Record extracts:

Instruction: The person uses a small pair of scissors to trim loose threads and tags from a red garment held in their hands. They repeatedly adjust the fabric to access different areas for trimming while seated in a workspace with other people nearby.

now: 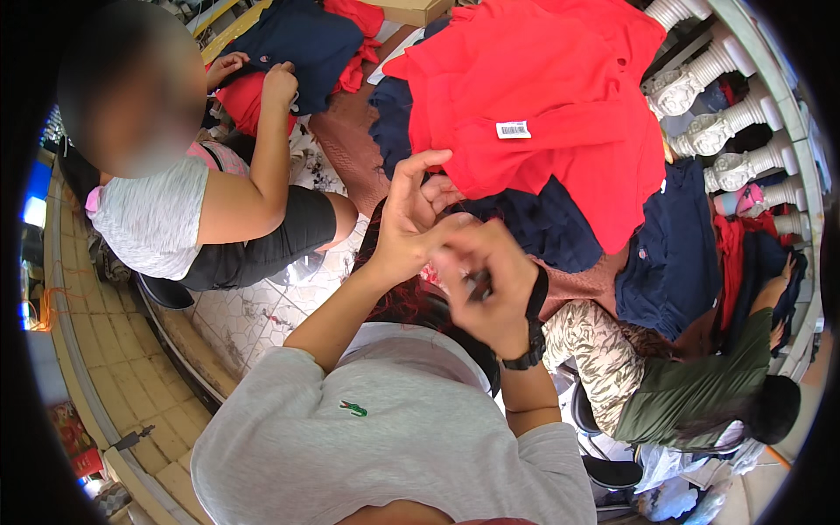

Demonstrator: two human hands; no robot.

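Note:
My left hand [414, 214] is raised in front of my chest, its index finger stretched out and the other fingers loosely bent, with nothing visible in it. Close against it is my right hand [503, 284], fingers curled and partly smeared by motion. A small dark object [479, 285] shows inside the right hand's curl; its kind is too blurred to tell. Just beyond my fingers lies a red garment [551, 188] with a white barcode label [514, 129], spread over navy garments [547, 229]. My left fingertips overlap its near edge in view; whether they touch it I cannot tell.
At left a seated person [166, 219] handles navy and red cloth [297, 48]. Another person in a green top [700, 385] sits at right, reaching toward garments. White balusters [726, 166] line the right side. A navy garment [669, 254] hangs over the brown-covered surface [350, 144].

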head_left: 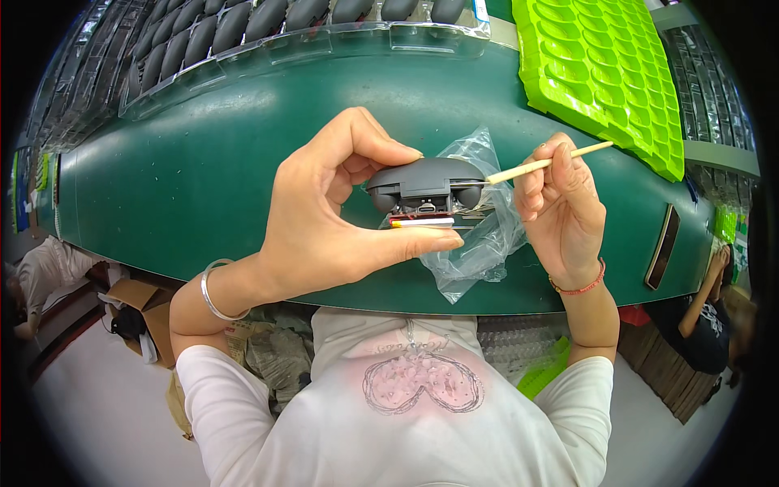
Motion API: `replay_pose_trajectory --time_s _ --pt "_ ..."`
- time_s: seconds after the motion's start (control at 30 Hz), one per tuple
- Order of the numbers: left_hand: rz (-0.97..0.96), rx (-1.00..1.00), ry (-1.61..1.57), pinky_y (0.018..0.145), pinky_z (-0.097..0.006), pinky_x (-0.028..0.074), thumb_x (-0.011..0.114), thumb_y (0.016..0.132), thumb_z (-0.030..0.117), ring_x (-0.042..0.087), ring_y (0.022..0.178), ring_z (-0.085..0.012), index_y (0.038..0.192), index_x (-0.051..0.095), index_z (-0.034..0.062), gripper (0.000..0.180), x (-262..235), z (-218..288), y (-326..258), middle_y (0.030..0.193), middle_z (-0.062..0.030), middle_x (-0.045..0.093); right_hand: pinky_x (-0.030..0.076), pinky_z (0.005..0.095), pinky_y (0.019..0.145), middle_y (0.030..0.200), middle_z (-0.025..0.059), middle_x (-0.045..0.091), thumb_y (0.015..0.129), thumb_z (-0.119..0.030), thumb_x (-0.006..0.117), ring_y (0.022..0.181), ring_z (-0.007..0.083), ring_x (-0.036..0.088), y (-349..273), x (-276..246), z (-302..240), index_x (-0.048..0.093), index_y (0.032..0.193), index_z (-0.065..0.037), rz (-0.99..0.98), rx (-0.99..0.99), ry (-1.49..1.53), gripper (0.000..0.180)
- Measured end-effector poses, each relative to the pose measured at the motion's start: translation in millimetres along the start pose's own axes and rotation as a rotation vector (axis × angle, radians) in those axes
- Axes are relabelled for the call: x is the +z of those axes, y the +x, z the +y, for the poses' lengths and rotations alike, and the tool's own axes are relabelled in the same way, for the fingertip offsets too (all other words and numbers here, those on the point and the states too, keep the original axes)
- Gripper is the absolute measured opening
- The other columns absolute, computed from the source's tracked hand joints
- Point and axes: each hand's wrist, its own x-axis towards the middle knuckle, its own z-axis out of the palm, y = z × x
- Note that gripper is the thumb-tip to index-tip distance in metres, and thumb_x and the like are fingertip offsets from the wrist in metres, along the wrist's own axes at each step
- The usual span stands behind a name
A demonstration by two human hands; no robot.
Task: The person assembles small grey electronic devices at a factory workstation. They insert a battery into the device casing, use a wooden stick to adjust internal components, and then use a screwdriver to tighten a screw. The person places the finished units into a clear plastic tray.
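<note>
While both forearms reach over the near edge of the green table point(203, 162): the elbows are bent at the two sides of the body, and the hands are raised above the surface, facing each other with a space between them.
Left-hand pose: the left hand point(312, 203) has its fingers curled on the upper side and its thumb stretched straight on the lower side, like a letter C.
Left-hand hold: it is clamped on a dark grey device point(426, 174), one fingertip on the top and the thumb under it.
Right-hand pose: the right hand point(564, 199) is lifted from the wrist, with the fingers folded inward.
Right-hand hold: thumb and fingers are pinched together on a slim wooden stick point(523, 170), held like a pen.
Stick tip: it points toward the left hand, at the right side of the device; whether it touches or is just beside, I cannot tell.
Device place: between the two hands, in the left one's grip; a small metal port shows in its front, and a flat white and red layer below.
Plastic bag: this transparent bag point(458, 272) lies on the table between the hands.
Wrists: a silver bangle point(208, 290) on the left, a red bracelet point(578, 281) on the right.
Beyond the left hand: a clear tray point(349, 38) carries rows of dark shells point(231, 26).
Beyond the right hand: a bright green tray point(560, 105) with rounded hollows.
Right of the right hand: a dark flat phone point(663, 246).
</note>
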Motion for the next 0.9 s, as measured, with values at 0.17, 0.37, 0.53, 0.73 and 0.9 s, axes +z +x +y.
replay_pose_trajectory --time_s 0.17,0.37,0.53,0.73,0.9 --pt "-0.01 0.025 0.007 0.079 -0.027 0.053 0.088 0.06 0.0 0.063 0.088 -0.0161 0.097 0.051 -0.0001 0.053 -1.4 3.1 0.4 0.092 -0.0085 0.054 0.048 0.0262 0.061 0.081 0.0133 0.063 0.102 -0.027 0.046 0.066 0.0146 0.058 -0.7 -0.2 0.5 0.057 0.104 -0.003 0.0 -0.008 0.016 0.026" --pt "-0.001 0.088 0.028 0.079 -0.027 0.052 0.089 0.06 -0.001 0.063 0.088 -0.016 0.097 0.051 0.0 0.053 -2.1 2.2 -0.2 0.093 -0.0086 0.053 0.049 0.0258 0.061 0.081 0.0135 0.064 0.102 -0.026 0.046 0.066 0.0149 0.059 -0.7 2.3 0.0 0.057 0.103 -0.002 -0.003 -0.029 0.001 0.026" --pt "-0.007 0.116 0.056 0.08 -0.028 0.052 0.089 0.06 -0.001 0.064 0.089 -0.0169 0.098 0.05 0.0001 0.054 -1.5 2.2 0.2 0.094 -0.0089 0.053 0.049 0.0259 0.06 0.082 0.0137 0.064 0.103 -0.025 0.045 0.066 0.015 0.06 -1.3 2.0 0.4 0.056 0.103 -0.002 -0.017 -0.028 -0.005 0.025" --pt "-0.014 0.096 0.078 0.08 -0.027 0.053 0.089 0.06 -0.001 0.065 0.088 -0.0172 0.098 0.05 0.0005 0.055 -1.5 2.2 0.1 0.093 -0.009 0.053 0.049 0.0254 0.061 0.082 0.0128 0.064 0.102 -0.027 0.046 0.066 0.0145 0.059 -2.1 3.0 1.4 0.056 0.103 -0.003 -0.003 -0.011 -0.027 0.026" --pt "-0.018 0.119 0.081 0.079 -0.027 0.053 0.089 0.06 0.0 0.065 0.088 -0.0167 0.098 0.05 0.0004 0.055 -1.6 1.3 1.5 0.094 -0.0092 0.054 0.048 0.0251 0.06 0.081 0.0117 0.063 0.102 -0.028 0.047 0.065 0.0136 0.058 -1.3 2.5 -0.6 0.057 0.102 -0.004 0.014 0.016 0.011 0.026"
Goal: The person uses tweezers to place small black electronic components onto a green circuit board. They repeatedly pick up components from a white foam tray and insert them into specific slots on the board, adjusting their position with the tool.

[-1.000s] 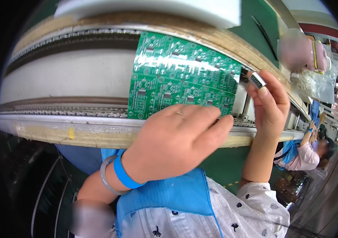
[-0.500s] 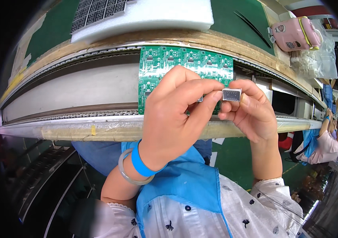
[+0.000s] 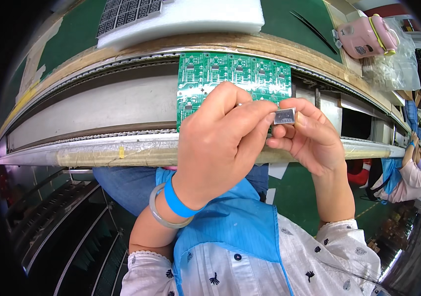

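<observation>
A small digit display module [image 3: 284, 117] with a grey, pinned face turned up is held over the green circuit board panel [image 3: 210, 74]. My right hand [image 3: 317, 140] grips the module's right side between thumb and index finger, its other fingers curled below. From the left, my left hand [image 3: 215, 143] is closed in a pinch, thumb and index fingertips touching the module's left edge. The panel lies across the conveyor rails, and my hands cover its lower part.
Beyond the rails, a white foam block [image 3: 220, 22] carries several rows of digit displays [image 3: 129, 17]. Black tweezers [image 3: 313, 30] lie on the green mat. A pink bottle-shaped case [image 3: 366, 38] rests beside clear plastic bags [image 3: 398, 64]. Another person [image 3: 413, 170] is at far right.
The display module has tilted a little in my fingers. Both hands remain together on it, while the whole view has shifted slightly.
</observation>
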A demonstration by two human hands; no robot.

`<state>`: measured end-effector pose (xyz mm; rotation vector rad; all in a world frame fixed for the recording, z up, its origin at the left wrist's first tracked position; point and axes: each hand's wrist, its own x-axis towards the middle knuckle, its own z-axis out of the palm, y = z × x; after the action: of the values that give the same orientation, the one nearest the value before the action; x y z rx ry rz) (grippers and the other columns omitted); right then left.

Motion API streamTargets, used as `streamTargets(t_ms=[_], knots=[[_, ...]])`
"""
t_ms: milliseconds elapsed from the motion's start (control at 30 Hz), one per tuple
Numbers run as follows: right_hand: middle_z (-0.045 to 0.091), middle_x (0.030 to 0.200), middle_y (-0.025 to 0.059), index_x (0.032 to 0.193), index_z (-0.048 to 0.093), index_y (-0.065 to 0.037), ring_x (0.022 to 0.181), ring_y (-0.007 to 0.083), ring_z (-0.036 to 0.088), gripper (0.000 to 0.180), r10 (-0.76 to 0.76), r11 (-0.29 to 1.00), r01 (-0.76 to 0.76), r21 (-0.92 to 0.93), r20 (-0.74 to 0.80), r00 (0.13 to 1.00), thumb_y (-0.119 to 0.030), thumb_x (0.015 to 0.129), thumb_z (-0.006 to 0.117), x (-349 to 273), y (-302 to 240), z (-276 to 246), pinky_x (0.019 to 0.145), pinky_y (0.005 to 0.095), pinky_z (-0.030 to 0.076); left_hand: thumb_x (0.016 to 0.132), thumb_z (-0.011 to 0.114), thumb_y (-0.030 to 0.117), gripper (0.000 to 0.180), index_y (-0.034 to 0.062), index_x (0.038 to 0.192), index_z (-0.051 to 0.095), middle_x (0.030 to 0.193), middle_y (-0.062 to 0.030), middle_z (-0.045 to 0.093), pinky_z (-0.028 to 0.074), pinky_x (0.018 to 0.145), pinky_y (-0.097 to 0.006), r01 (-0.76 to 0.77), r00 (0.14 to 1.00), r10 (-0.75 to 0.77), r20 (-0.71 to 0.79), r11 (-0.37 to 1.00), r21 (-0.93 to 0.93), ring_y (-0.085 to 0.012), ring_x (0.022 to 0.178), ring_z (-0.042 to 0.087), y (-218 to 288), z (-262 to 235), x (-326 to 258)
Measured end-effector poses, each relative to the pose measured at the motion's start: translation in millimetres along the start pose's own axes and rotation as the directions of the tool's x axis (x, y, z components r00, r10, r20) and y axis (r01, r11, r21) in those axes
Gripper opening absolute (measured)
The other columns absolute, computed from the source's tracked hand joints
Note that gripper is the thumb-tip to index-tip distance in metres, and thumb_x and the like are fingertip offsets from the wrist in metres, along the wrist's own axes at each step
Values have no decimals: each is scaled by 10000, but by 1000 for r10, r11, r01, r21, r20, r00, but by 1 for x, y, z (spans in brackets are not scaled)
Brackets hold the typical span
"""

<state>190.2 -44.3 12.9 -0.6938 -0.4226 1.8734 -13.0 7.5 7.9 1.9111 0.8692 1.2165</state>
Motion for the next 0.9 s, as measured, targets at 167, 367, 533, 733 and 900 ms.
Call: streamTargets(t_ms=[167, 367, 533, 733, 900], knots=[[723, 1154, 173, 1322, 621, 14, 1077, 262, 730, 309, 5, 999, -5, 43, 12, 1000, -100, 1035, 598, -2, 3, 2, 999, 501, 598, 857, 759, -20, 167, 31, 1015, 775, 848, -60, 616, 439, 576, -275, -18, 1000, 18, 9, 1000, 20, -152, 702, 578, 2, -1, -1], [717, 1171, 157, 1313, 627, 7, 1083, 254, 726, 304, 18, 998, -18, 52, 3, 1000, -108, 1032, 613, -1, 6, 2, 1010, 503, 591, 858, 754, -16, 160, 24, 1012, 770, 845, -77, 615, 454, 592, -286, -33, 999, 31, 31, 998, 57, -177, 711, 596, 1, -4, -2], [717, 1176, 140, 1302, 632, 8, 1077, 250, 727, 302, 31, 999, -31, 34, -20, 999, -109, 1023, 628, -1, 7, 3, 1019, 503, 587, 864, 735, -30, 152, 14, 1006, 761, 843, -83, 614, 450, 573, -287, -47, 999, 45, 29, 997, 62, -178, 710, 600, 0, -3, -2], [720, 1164, 137, 1287, 644, 10, 1052, 233, 731, 295, 28, 998, -26, 63, -38, 999, -102, 1014, 643, 0, 10, 3, 1021, 504, 587, 875, 711, -36, 126, 3, 990, 745, 848, -87, 610, 438, 548, -293, -38, 999, 36, 28, 998, 43, -175, 693, 588, 0, -1, -3], [724, 1144, 132, 1280, 649, 9, 1035, 222, 734, 291, 39, 997, -37, 62, -46, 998, -109, 1015, 648, 0, 10, 1, 1015, 500, 593, 823, 728, -2, 147, 39, 964, 725, 832, -77, 599, 519, 557, -352, -42, 999, 40, 33, 996, 77, -239, 662, 652, -2, 0, -2]])
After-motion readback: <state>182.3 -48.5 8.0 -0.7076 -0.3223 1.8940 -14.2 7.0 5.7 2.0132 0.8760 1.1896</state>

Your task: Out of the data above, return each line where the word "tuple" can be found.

Solution to the problem:
- time_s: seconds after the motion's start (control at 30 Hz), one per tuple
t_ms: milliseconds elapsed from the motion's start (control at 30 Hz), one per tuple

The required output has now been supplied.